+++ Data block +++
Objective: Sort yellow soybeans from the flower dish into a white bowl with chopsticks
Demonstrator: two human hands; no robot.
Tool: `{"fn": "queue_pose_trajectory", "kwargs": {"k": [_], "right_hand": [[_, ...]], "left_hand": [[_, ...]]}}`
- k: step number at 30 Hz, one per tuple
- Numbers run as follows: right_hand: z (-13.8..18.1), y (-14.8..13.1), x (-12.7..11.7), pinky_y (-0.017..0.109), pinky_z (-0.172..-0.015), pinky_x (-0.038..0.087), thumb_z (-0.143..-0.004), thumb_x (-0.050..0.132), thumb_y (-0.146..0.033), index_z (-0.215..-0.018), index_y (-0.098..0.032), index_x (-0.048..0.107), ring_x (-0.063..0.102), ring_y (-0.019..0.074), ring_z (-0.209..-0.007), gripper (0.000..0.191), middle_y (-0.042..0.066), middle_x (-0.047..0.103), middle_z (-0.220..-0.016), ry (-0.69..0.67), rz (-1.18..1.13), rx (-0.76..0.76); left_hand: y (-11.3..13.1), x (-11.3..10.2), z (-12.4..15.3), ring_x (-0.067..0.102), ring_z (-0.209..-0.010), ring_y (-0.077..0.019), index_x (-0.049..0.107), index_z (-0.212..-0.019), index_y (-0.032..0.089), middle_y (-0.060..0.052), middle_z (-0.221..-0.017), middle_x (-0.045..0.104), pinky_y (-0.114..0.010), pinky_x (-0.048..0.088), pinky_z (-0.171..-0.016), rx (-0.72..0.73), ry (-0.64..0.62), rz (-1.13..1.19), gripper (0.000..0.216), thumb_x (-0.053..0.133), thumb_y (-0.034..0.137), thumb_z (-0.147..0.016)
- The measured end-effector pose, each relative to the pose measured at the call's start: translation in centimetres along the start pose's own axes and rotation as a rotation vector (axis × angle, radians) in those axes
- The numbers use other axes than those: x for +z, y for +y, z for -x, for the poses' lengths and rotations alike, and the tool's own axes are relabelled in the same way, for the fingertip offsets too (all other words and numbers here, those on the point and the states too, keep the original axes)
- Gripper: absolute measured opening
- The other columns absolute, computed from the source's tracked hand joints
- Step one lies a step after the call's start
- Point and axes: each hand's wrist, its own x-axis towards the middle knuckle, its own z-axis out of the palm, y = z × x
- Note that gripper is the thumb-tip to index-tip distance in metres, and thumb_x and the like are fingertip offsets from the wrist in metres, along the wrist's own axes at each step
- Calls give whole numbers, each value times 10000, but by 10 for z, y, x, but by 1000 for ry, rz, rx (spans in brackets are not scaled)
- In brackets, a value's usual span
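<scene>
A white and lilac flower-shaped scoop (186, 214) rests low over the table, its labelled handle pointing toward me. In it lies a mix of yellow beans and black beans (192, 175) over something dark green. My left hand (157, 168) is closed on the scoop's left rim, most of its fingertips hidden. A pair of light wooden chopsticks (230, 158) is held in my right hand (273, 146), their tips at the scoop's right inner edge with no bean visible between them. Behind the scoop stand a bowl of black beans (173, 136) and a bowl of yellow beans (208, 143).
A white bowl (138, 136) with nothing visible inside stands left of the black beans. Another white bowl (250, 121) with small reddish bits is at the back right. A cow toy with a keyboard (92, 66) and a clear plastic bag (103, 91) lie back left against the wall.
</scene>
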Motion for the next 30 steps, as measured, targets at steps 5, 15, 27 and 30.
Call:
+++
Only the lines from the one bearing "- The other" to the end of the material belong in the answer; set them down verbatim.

| Completed task |
- The other columns absolute, computed from the source's tracked hand joints
- Step one lies a step after the call's start
- Point and axes: each hand's wrist, its own x-axis towards the middle knuckle, its own z-axis out of the palm, y = z × x
- Note that gripper is the thumb-tip to index-tip distance in metres, and thumb_x and the like are fingertip offsets from the wrist in metres, along the wrist's own axes at each step
- Calls give whole numbers, each value times 10000, but by 10 for z, y, x, but by 1000 for ry, rz, rx (spans in brackets are not scaled)
- In brackets, a value's usual span
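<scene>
A white and lilac flower-shaped scoop (186, 214) rests low over the table, its labelled handle pointing toward me. In it lies a mix of yellow beans and black beans (192, 175) over something dark green. My left hand (157, 168) is closed on the scoop's left rim, most of its fingertips hidden. A pair of light wooden chopsticks (230, 158) is held in my right hand (273, 146), their tips at the scoop's right inner edge with no bean visible between them. Behind the scoop stand a bowl of black beans (173, 136) and a bowl of yellow beans (208, 143).
A white bowl (138, 136) with nothing visible inside stands left of the black beans. Another white bowl (250, 121) with small reddish bits is at the back right. A cow toy with a keyboard (92, 66) and a clear plastic bag (103, 91) lie back left against the wall.
</scene>
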Motion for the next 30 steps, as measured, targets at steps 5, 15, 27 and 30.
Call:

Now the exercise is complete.